### [Work task]
Please find how many lines of the data contain the string "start", and respond with that number only.

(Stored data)
________________
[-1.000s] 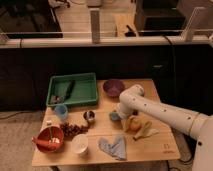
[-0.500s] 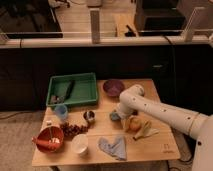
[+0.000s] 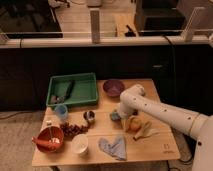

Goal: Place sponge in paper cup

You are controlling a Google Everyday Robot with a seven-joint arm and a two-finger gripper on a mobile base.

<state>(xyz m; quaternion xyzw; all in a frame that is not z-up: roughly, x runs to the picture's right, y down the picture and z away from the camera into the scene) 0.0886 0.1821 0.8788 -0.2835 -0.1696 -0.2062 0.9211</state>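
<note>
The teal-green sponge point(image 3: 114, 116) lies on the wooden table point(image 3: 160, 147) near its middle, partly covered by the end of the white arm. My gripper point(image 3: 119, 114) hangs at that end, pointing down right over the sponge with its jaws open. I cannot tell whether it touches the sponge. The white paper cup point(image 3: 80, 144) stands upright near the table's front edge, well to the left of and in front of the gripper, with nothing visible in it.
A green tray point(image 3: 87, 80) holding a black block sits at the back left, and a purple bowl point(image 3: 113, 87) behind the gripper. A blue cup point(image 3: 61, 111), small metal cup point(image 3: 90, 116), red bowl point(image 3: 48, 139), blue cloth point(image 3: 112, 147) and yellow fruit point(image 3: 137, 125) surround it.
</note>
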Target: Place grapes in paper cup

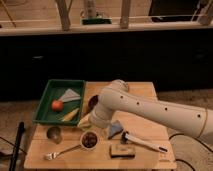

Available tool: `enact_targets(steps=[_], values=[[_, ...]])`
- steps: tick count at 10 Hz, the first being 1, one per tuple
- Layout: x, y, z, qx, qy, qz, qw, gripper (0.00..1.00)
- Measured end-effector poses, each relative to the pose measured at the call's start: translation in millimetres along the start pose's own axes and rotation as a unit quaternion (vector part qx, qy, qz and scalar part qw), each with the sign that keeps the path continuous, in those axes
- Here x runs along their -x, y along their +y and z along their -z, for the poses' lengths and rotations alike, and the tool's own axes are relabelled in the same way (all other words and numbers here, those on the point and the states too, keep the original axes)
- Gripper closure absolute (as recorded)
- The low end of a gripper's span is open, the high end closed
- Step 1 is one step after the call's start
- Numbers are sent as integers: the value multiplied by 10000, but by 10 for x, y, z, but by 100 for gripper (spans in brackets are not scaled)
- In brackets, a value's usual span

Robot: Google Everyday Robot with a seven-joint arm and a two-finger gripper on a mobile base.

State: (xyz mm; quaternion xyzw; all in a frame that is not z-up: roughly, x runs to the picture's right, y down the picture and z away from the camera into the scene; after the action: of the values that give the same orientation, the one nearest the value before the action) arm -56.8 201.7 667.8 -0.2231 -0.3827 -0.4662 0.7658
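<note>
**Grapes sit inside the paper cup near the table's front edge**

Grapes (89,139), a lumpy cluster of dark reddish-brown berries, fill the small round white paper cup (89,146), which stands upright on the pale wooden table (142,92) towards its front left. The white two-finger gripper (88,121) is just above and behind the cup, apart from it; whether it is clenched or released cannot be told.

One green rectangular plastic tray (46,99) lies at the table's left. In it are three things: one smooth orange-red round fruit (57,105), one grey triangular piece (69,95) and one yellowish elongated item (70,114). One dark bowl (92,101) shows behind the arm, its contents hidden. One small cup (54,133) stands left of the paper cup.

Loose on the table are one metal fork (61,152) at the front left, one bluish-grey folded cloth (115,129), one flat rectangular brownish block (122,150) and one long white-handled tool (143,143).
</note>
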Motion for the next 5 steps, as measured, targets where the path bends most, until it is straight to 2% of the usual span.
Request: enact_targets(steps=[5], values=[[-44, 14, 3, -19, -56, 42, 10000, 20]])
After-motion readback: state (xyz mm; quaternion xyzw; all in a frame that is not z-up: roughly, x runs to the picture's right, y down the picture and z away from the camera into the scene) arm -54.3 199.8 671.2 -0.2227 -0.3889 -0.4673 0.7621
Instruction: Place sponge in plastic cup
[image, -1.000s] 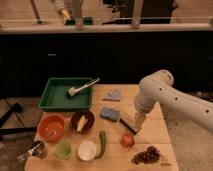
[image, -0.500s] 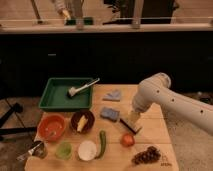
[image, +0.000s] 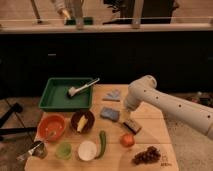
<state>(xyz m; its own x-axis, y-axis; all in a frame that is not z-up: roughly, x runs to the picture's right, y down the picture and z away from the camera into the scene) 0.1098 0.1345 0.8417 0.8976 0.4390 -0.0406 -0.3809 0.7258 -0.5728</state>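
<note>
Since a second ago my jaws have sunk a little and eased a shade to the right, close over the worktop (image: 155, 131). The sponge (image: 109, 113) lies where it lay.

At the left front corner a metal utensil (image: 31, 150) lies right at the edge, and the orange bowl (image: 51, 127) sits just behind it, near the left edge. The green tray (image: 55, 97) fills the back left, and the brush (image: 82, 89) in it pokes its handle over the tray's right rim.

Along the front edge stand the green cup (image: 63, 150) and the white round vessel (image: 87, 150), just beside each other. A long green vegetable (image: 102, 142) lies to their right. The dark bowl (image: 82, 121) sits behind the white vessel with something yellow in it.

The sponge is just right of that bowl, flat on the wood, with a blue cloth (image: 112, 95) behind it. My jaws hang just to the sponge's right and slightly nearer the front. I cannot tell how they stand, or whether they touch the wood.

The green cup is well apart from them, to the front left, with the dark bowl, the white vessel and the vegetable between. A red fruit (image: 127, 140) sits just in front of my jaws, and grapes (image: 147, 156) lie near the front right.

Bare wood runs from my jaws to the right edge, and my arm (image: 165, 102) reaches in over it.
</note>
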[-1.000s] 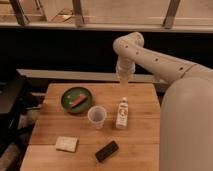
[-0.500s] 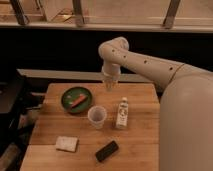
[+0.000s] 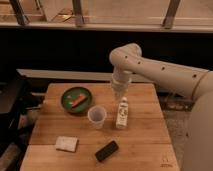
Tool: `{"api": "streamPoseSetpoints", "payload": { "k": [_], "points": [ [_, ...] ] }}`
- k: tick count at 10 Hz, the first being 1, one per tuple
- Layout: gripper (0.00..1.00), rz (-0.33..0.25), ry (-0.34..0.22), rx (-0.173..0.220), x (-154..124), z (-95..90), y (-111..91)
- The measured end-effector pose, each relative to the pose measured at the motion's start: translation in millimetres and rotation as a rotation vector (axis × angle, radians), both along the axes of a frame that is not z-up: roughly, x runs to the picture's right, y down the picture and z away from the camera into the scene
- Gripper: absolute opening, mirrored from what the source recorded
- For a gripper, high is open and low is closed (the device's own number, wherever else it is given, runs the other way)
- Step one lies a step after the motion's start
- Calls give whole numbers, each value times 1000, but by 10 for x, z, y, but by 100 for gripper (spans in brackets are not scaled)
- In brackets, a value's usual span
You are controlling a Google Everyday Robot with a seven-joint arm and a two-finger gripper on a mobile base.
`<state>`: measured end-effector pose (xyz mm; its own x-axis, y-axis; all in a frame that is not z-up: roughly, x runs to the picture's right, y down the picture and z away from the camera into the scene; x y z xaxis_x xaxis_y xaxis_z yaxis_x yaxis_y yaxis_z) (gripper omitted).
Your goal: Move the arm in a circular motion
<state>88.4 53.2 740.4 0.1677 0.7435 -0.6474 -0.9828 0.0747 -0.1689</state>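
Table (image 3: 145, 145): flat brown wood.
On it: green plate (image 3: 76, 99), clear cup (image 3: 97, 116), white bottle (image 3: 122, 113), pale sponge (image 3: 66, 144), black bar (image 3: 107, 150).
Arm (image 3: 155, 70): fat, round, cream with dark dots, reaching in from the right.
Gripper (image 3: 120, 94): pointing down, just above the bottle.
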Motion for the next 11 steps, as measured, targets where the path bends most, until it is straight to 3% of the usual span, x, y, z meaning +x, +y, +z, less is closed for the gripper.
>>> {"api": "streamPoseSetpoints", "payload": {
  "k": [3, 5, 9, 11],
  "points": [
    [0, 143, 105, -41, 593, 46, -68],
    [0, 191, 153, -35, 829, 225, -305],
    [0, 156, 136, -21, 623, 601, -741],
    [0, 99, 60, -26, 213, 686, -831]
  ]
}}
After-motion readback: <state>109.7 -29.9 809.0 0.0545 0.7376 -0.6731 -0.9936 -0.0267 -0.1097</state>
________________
### [Answer box]
4